■ **Task**
Word for word and without images, reproduce the listing that follows.

-.-.-

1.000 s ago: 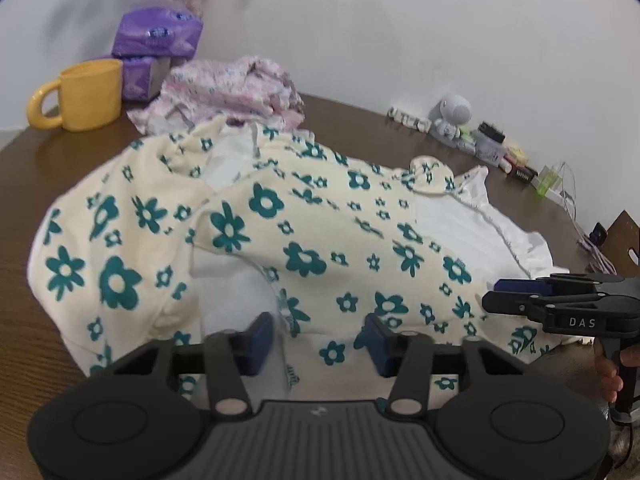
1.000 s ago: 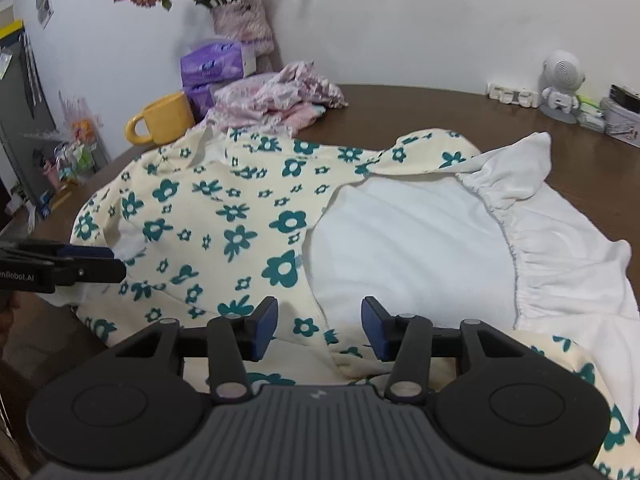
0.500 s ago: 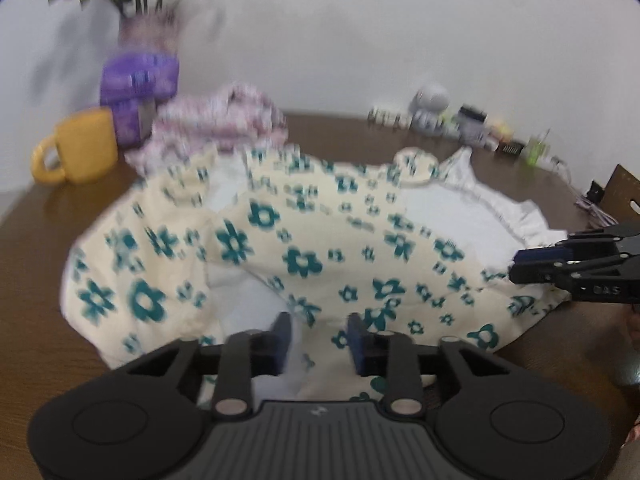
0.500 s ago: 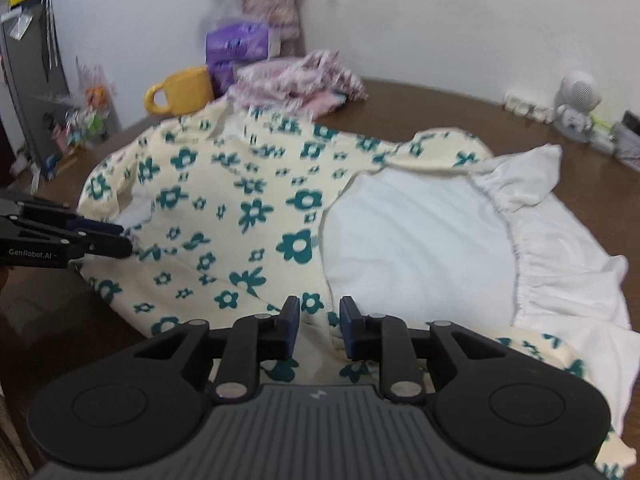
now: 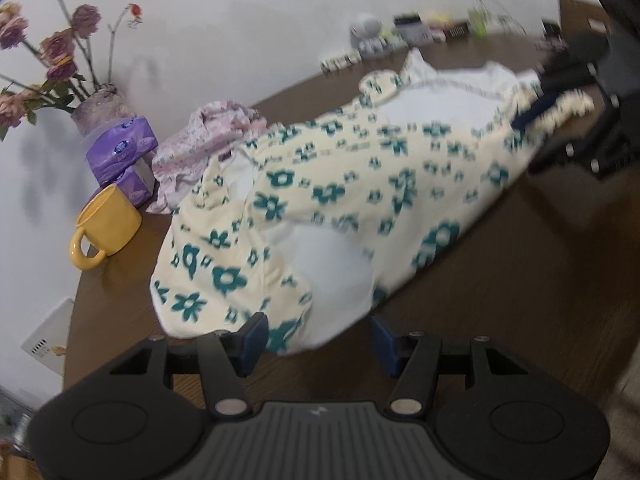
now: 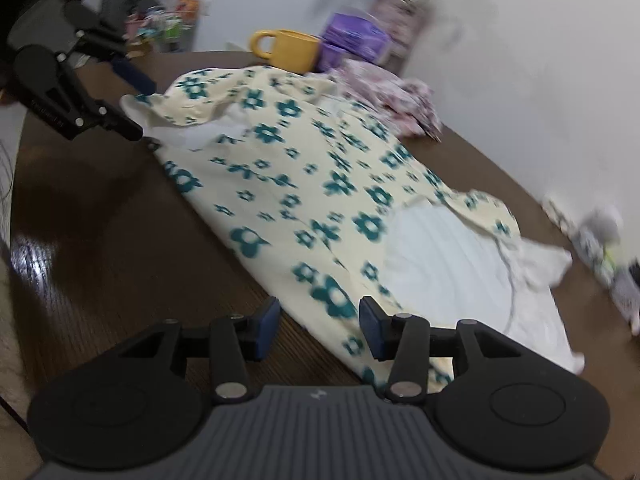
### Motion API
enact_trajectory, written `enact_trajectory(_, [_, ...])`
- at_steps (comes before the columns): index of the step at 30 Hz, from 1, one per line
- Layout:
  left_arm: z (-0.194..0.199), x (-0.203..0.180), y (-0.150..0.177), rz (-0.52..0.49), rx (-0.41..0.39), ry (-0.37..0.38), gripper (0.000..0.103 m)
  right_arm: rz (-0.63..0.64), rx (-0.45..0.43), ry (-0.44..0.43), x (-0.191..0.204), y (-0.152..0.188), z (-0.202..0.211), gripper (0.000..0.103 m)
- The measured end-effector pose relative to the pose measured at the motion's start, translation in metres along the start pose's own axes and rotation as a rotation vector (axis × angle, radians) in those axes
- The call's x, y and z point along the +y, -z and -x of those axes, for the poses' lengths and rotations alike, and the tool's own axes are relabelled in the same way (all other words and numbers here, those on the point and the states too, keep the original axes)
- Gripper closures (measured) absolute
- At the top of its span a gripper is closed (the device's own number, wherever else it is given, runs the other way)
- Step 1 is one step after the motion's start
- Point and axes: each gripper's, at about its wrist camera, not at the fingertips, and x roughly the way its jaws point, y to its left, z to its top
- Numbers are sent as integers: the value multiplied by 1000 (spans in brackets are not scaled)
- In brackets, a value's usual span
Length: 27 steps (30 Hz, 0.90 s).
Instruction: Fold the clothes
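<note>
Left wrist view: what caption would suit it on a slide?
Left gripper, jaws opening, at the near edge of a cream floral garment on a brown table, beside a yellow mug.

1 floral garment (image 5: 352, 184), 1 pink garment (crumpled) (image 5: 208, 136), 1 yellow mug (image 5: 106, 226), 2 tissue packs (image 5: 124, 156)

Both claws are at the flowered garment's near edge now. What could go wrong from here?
1. Both claws, left claw and right claw, are opening with the flowered garment lying unpinched, so a fold may slacken.
2. The yellow mug stands right beside the cloth; dragging fabric might tip it.
3. The pink clothes touch it and could get caught up.
</note>
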Motion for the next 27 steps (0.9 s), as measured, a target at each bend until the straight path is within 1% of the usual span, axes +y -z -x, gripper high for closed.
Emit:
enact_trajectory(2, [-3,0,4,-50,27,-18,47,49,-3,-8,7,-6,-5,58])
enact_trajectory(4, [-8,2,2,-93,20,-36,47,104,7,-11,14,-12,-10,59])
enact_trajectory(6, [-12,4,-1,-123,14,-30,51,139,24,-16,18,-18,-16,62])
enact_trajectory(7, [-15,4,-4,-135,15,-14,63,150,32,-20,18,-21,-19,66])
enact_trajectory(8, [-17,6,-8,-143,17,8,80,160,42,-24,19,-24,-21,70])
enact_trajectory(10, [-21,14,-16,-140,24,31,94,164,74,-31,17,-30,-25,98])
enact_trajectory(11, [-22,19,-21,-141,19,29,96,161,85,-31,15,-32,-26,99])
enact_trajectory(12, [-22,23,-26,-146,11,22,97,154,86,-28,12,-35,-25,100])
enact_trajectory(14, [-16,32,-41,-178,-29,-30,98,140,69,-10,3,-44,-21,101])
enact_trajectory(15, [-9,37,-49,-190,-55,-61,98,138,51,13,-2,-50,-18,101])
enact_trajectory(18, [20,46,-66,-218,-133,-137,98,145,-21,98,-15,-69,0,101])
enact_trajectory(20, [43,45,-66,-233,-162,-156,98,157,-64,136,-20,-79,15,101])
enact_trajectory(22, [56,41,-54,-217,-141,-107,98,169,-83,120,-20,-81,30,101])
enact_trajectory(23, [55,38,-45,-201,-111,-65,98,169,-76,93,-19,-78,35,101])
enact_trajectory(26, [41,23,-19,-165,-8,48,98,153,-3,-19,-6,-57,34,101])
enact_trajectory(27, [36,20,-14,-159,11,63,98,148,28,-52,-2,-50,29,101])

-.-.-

■ **Task response**
1.000 s ago: 
1.000 s ago: 
0.500 s ago: 
0.500 s ago: 
now: 
now: 
### Motion API
enact_trajectory, written `enact_trajectory(_, [_, ...])`
- at_steps (comes before the columns): index of the step at 30 Hz, from 1, one per line
- Layout:
  left_arm: z (-0.194..0.199), x (-0.203..0.180), y (-0.150..0.177), rz (-0.52..0.49), rx (-0.41..0.39), ry (-0.37..0.38), gripper (0.000..0.103 m)
  right_arm: rz (-0.63..0.64), rx (-0.45..0.43), ry (-0.44..0.43), x (-0.191..0.204), y (-0.152..0.188), z (-0.202..0.211), gripper (0.000..0.103 m)
- The measured end-effector pose relative to the pose measured at the motion's start, translation in metres along the start pose's own axes and rotation as a rotation vector (axis × angle, radians) in those axes
- The call's x, y and z point along the +y, -z and -x of those axes, for the poses' lengths and rotations alike, and the tool's own axes are relabelled in the same way (all other words and numbers here, those on the point and the states too, keep the original axes)
- Gripper closures (measured) absolute
- At the top of its span a gripper is closed (the device's own number, wherever else it is given, runs the other way)
- Step 1 is one step after the motion's start
- Point and axes: each gripper's, at about its wrist camera, not at the fingertips, and x roughly the way its jaws point, y to its left, z to its top
- Numbers are sent as integers: the value multiplied by 1000 (spans in brackets are not scaled)
- In brackets, a value's usual span
Length: 27 steps (30 Hz, 0.90 s).
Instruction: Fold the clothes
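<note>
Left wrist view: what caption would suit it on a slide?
Left gripper, jaws opening, at the near edge of a cream floral garment on a brown table, beside a yellow mug.

1 floral garment (image 5: 352, 184), 1 pink garment (crumpled) (image 5: 208, 136), 1 yellow mug (image 5: 106, 226), 2 tissue packs (image 5: 124, 156)

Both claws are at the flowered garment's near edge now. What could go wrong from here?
1. Both claws, left claw and right claw, are opening with the flowered garment lying unpinched, so a fold may slacken.
2. The yellow mug stands right beside the cloth; dragging fabric might tip it.
3. The pink clothes touch it and could get caught up.
</note>
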Motion for the next 27 steps (0.9 s), as measured, a target at each bend until the straight path is within 1% of the usual span, axes +y -z -x, gripper high for closed.
Emit:
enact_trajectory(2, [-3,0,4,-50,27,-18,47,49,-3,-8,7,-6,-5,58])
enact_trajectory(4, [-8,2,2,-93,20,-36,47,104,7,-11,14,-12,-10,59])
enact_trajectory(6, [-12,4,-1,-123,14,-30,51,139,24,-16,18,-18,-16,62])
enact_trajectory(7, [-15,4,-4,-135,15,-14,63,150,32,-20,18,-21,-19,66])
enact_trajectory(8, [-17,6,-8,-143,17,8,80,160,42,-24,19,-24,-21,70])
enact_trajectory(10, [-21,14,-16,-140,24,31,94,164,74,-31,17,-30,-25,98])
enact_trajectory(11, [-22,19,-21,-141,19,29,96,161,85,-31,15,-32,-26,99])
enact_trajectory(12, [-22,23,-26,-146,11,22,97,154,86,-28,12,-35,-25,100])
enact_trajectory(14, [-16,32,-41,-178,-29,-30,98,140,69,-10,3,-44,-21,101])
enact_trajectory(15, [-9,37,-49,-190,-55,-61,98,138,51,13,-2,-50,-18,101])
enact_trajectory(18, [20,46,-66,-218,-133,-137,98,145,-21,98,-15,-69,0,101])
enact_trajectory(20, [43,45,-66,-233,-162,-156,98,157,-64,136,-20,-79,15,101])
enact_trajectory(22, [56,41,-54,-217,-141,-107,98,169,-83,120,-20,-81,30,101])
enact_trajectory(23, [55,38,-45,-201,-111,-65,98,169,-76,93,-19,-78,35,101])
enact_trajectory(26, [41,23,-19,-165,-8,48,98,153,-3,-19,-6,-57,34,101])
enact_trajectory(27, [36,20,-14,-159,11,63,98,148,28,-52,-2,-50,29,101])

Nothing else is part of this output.